REQUIRED WORK
All lines from the one with "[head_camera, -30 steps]" through the final line below are to be reproduced exactly; omit the others.
DATA SHOWN Start Marker
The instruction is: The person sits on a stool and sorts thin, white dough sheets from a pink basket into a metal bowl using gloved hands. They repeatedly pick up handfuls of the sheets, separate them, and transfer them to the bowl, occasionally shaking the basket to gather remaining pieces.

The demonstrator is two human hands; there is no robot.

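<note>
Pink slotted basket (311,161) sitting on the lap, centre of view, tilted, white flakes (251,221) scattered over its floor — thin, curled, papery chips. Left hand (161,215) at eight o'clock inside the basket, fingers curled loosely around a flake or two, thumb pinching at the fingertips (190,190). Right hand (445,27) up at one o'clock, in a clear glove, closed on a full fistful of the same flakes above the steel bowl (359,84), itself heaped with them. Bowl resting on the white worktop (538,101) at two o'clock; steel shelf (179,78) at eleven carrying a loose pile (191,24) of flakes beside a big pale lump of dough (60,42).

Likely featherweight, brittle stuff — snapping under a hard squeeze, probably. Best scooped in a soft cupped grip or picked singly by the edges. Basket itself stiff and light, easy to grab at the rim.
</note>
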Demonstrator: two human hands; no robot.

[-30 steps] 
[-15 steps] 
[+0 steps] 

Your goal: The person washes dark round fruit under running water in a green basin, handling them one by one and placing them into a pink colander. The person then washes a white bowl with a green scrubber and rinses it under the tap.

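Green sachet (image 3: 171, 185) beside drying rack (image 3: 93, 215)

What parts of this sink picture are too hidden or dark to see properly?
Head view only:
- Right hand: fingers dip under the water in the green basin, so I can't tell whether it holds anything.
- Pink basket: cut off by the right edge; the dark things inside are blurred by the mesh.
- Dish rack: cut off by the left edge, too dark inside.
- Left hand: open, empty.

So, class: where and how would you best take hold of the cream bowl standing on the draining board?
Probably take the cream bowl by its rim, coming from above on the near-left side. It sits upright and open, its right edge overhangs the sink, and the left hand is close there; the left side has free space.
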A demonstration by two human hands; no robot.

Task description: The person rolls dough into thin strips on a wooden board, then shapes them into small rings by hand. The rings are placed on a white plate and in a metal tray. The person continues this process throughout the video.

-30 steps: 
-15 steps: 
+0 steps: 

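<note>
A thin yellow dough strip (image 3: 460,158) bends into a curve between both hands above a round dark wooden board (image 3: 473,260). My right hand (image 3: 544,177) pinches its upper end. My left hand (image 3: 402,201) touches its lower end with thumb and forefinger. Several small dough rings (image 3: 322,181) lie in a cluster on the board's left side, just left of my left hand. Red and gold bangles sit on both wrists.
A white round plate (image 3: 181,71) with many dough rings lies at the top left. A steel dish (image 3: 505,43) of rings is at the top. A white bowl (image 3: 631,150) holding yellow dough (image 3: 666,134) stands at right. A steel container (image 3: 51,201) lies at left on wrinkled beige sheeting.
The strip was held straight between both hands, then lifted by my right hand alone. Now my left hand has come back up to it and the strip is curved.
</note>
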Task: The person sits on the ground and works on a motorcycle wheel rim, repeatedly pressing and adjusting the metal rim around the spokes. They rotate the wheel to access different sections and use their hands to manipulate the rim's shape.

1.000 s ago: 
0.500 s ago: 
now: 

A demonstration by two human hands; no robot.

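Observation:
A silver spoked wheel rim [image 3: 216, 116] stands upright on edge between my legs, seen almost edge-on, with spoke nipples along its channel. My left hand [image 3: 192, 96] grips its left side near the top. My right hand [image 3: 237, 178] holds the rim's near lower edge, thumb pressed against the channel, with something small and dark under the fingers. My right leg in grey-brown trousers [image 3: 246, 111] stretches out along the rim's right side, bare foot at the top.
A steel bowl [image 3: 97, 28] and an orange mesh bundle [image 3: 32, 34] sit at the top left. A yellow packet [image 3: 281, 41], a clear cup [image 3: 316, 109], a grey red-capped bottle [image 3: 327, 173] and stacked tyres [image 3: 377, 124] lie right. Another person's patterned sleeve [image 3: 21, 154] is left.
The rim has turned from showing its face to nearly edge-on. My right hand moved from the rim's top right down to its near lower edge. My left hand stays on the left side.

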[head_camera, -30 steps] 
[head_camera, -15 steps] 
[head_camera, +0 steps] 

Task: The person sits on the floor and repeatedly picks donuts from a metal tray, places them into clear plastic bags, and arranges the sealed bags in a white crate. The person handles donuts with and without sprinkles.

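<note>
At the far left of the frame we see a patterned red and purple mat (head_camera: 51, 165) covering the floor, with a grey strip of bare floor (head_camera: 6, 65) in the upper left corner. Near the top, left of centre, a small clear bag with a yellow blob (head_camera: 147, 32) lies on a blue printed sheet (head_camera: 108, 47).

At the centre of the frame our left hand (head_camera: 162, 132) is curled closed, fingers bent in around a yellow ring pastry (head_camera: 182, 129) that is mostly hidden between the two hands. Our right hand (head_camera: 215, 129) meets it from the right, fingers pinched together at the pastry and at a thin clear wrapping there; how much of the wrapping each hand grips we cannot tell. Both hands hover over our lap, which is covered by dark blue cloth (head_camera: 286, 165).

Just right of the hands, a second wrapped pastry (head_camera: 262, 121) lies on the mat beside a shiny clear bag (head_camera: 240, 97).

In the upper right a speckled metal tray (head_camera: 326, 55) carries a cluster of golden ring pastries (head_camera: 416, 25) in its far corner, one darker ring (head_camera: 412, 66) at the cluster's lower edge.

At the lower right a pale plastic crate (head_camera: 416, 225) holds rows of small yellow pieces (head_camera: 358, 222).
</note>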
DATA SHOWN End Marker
SOLUTION TO THIS EXERCISE
[head_camera, -30 steps] 
[head_camera, -15 steps] 
[head_camera, +0 steps] 

Task: The person sits on the floor and repeatedly picks donuts from a metal tray, places them into clear plastic bags, and arranges the sealed bags in a white crate. The person handles donuts with and without sprinkles.

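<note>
At the far left of the frame we see a patterned red and purple mat (head_camera: 51, 165) covering the floor, with a grey strip of bare floor (head_camera: 6, 65) in the upper left corner. Near the top, left of centre, a small clear bag with a yellow blob (head_camera: 147, 32) lies on a blue printed sheet (head_camera: 108, 47).

At the centre of the frame our left hand (head_camera: 162, 132) is curled closed, fingers bent in around a yellow ring pastry (head_camera: 182, 129) that is mostly hidden between the two hands. Our right hand (head_camera: 215, 129) meets it from the right, fingers pinched together at the pastry and at a thin clear wrapping there; how much of the wrapping each hand grips we cannot tell. Both hands hover over our lap, which is covered by dark blue cloth (head_camera: 286, 165).

Just right of the hands, a second wrapped pastry (head_camera: 262, 121) lies on the mat beside a shiny clear bag (head_camera: 240, 97).

In the upper right a speckled metal tray (head_camera: 326, 55) carries a cluster of golden ring pastries (head_camera: 416, 25) in its far corner, one darker ring (head_camera: 412, 66) at the cluster's lower edge.

At the lower right a pale plastic crate (head_camera: 416, 225) holds rows of small yellow pieces (head_camera: 358, 222).
</note>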

Nothing further remains to be added to the answer.